Climb aboard the historic canoes of this country’s two greatest explorers and experience their journey up the Missouri River, over the Great Divide and to the Pacific Ocean. Stephen Ambrose has written a wonderful book—Undaunted Courage—about the journeys of Lewis and Clark. Although you can download the Lewis and Clark Journals for free, Ambrose nicely fills in the gaps, expounding on the bigger, historical picture of those times.
Ambrose references the journals quite frequently, and they actually form the basis for his book. He unveils President Jefferson’s early goals and ambitions for our country and the ultimate mission of the Corps of Discovery. Jefferson eagerly sought to expand our nation westward, hoping to set up an important trade route along the way. Maps would need to be drawn and the ways of the American Indian chronicled. At that time, they did not know if an all water route to the Pacific existed or not. If America didn’t claim the land, the British would. Jefferson could only entrust such an important undertaking to one man, Meriwether Lewis.

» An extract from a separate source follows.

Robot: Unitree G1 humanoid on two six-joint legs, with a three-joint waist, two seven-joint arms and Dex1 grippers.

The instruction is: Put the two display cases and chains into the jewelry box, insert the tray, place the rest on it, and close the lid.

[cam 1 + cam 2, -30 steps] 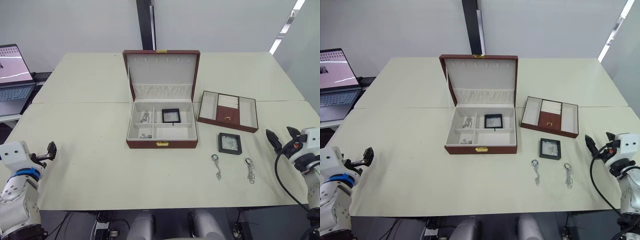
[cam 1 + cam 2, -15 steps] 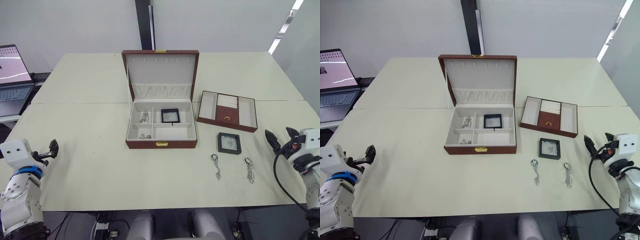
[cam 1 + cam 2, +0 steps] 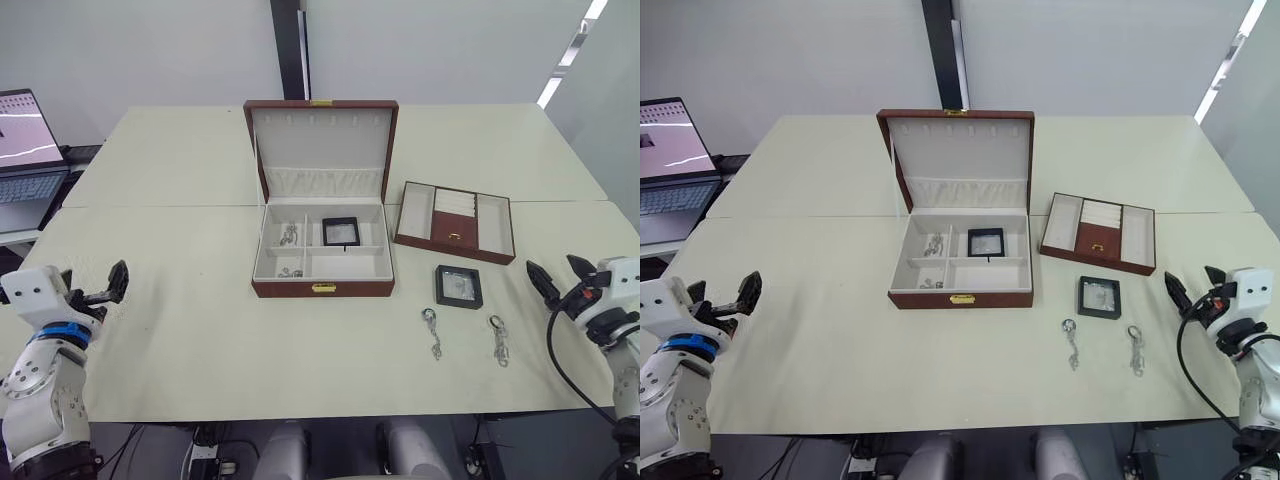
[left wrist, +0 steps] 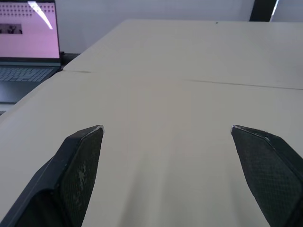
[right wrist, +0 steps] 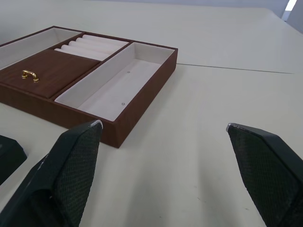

Both Captains Lewis and Clark displayed great character and fortitude. The book captures their times of courage and despair and their historic friendship. Together, they endured bitter winters, pushed their boats up boulder infested streams, and hiked over massive, unforgiving mountains. At times, hunger drove them to kill their horses and dogs for food. Friendly and unfriendly Indians greeted them along the way. Through it all, they pressed on, leaving behind a legacy every American can cherish.
If you’d like to purchase a copy of the book, go to Amazon: Undaunted Courage: Meriwether Lewis, Thomas Jefferson and the Opening of the American West.

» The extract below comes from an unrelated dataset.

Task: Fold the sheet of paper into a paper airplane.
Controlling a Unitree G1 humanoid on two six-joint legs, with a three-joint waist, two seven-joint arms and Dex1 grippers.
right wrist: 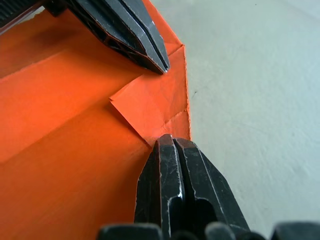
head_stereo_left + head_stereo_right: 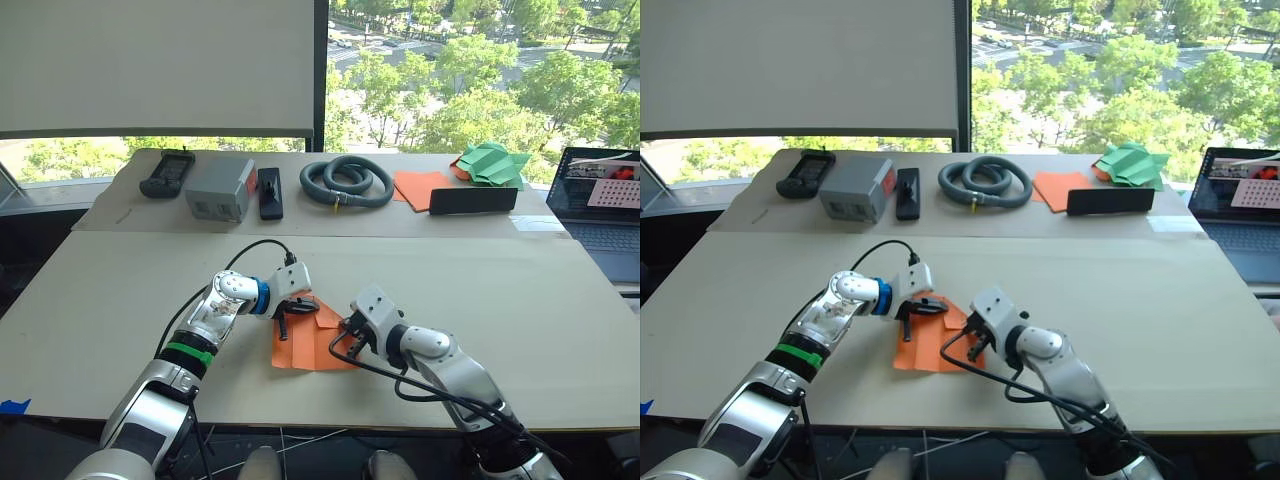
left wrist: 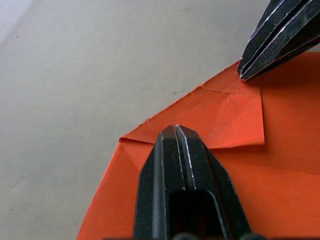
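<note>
Under both fingers (image 3: 176, 145), sheet of paper (image 2: 310, 345).

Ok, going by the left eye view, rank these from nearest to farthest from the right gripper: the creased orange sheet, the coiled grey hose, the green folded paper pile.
1. The sheet of paper: under the right gripper, near table edge.
2. The coiled grey hose: far side of the table, about centre.
3. The green folded paper pile: far side, toward the robot's right, beyond the hose.
</note>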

I conclude this post with some fitting words from Thomas Jefferson. His 1813 quote refers specifically to Meriwether Lewis.
“Of courage undaunted, possessing a firmness & perseverance of purpose which nothing but impossibilities could divert from it’s direction, careful as a father of those committed to his charge, yet steady in the maintenance of order & discipline, intimate with the Indian character, customs & principles, habituated to the hunting life, guarded by exact observation of the vegetables & animals of his own country, against losing time in the description of objects already possessed, honest, disinterested, liberal, of sound understanding and a fidelity to truth so scrupulous that whatever he should report would be as certain as if seen by ourselves, with all these qualifications as if selected and implanted by nature in one body, for this express purpose, I could have no hesitation in confiding the enterprise to him.”